Drop the pictures and repeat the remaining data exactly.

━━━━━━

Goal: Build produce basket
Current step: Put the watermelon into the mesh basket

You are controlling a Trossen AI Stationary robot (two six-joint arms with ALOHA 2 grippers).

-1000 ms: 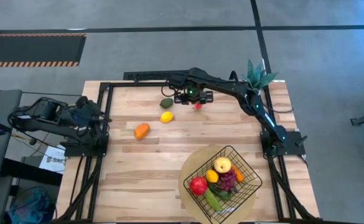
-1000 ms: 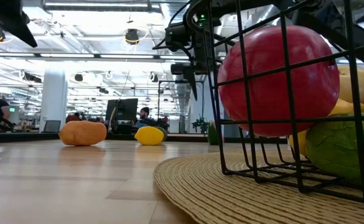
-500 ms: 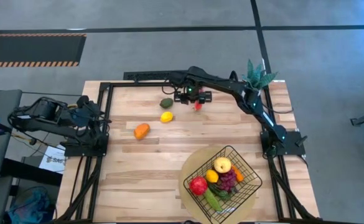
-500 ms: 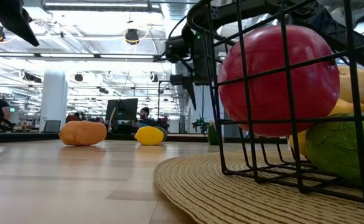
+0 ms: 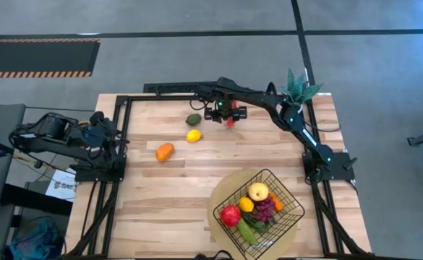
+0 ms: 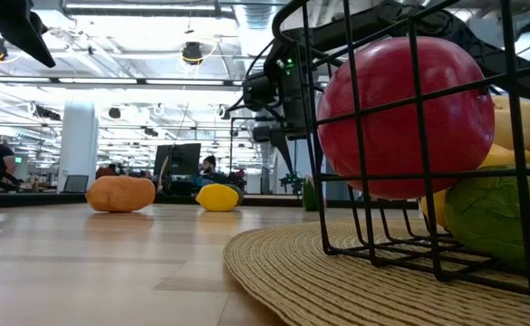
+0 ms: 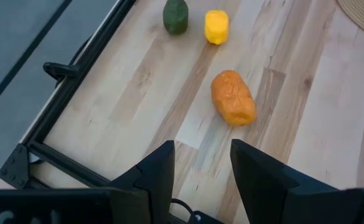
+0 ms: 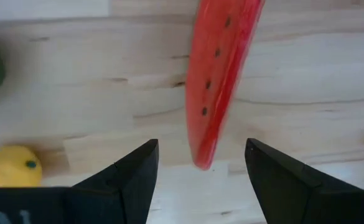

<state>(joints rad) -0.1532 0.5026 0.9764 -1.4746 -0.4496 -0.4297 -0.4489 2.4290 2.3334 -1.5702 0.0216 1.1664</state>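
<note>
**A:** Basket (image 5: 258, 209) first, since it is the largest: black wire mesh, stiff and light, standing on the round mat (image 5: 222, 235) at the near right of the worktop (image 5: 153, 202). It already holds a red apple (image 5: 231, 214), a pear (image 5: 258, 191) and purple grapes (image 5: 265, 209), among other pieces.

**B:** And the produce outside?

**A:** An orange piece (image 5: 165, 152), a lemon (image 5: 193, 135) and a green avocado (image 5: 193, 119) lie apart in the far left-middle. The watermelon slice (image 8: 222, 74) lies at the far middle. I judge it light, hard and smooth, so a little slippery. It is thin, so the best hold is across its two flat faces.

**B:** The end effectors?

**A:** The right end effector (image 8: 200, 165) hangs directly over the slice, fingers spread wide on either side of its tip, holding nothing. The left end effector (image 7: 200, 162) waits at the left edge, partly spread and empty.
</note>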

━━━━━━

Answer to this task —
Goal: Build produce basket
Current step: Put the watermelon into the mesh basket

You are controlling a Trossen AI Stationary robot (two six-joint arms with ALOHA 2 grippers).

-1000 ms: 
-1000 ms: 
-500 ms: 
-500 ms: 
+0 ms: 
+0 ms: 
+0 ms: 
+0 ms: 

<state>(joints rad) -0.1532 0.5026 0.9764 -1.4746 -0.4496 -0.4297 -0.4489 2.4290 2.3334 -1.5702 0.0216 1.1664</state>
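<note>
**A:** Basket (image 5: 258, 209) first, since it is the largest: black wire mesh, stiff and light, standing on the round mat (image 5: 222, 235) at the near right of the worktop (image 5: 153, 202). It already holds a red apple (image 5: 231, 214), a pear (image 5: 258, 191) and purple grapes (image 5: 265, 209), among other pieces.

**B:** And the produce outside?

**A:** An orange piece (image 5: 165, 152), a lemon (image 5: 193, 135) and a green avocado (image 5: 193, 119) lie apart in the far left-middle. The watermelon slice (image 8: 222, 74) lies at the far middle. I judge it light, hard and smooth, so a little slippery. It is thin, so the best hold is across its two flat faces.

**B:** The end effectors?

**A:** The right end effector (image 8: 200, 165) hangs directly over the slice, fingers spread wide on either side of its tip, holding nothing. The left end effector (image 7: 200, 162) waits at the left edge, partly spread and empty.
</note>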

The answer has been given in its entirety.